**EXERCISE:** Say how many lines in the records contain "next". The reply must consist of the number alone.

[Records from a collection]
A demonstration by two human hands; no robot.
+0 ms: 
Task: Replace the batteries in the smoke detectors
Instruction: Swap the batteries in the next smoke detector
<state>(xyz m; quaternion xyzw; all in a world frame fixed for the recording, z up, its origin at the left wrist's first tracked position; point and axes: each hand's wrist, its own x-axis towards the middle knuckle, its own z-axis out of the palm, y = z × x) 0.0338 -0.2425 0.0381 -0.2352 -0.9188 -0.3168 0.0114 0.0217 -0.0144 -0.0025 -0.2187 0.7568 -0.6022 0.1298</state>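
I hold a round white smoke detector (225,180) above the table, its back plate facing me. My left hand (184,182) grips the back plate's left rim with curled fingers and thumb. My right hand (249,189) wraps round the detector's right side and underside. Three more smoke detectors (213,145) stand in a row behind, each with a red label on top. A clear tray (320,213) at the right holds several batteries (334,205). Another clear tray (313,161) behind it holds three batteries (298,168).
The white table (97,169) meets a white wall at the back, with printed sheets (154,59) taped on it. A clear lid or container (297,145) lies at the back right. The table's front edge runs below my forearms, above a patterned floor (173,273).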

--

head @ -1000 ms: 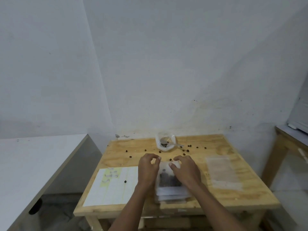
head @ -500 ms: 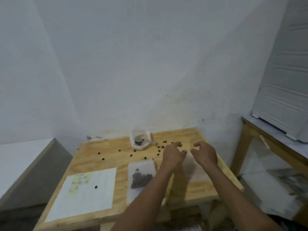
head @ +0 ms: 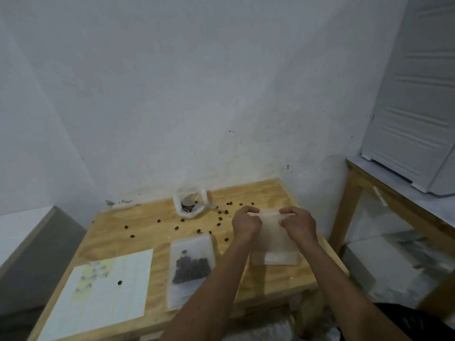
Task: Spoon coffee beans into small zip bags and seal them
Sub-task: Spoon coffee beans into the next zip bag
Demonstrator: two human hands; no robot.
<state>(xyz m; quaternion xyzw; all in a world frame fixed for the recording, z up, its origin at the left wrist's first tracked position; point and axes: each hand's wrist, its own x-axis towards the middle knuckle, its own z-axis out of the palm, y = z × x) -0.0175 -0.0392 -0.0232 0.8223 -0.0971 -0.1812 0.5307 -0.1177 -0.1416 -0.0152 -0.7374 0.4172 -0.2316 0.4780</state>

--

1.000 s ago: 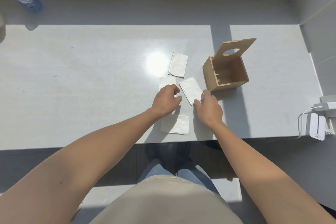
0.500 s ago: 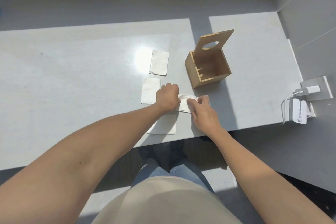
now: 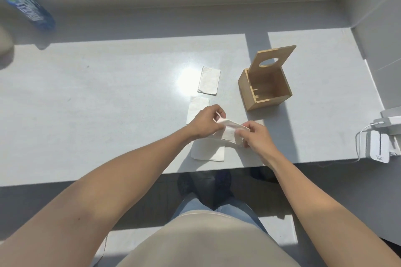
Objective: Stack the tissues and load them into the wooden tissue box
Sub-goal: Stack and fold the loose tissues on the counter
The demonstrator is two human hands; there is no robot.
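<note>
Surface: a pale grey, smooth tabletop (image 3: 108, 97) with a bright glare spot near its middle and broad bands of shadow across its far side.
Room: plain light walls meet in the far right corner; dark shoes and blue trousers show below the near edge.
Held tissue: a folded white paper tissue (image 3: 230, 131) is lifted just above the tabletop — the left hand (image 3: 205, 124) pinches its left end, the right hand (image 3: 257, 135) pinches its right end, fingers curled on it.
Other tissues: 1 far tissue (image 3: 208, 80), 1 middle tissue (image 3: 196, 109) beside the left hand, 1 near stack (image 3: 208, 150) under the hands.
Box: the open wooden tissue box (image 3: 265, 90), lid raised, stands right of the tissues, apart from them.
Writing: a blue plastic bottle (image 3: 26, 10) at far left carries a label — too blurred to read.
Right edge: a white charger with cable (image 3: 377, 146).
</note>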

**SOLUTION BELOW:** 2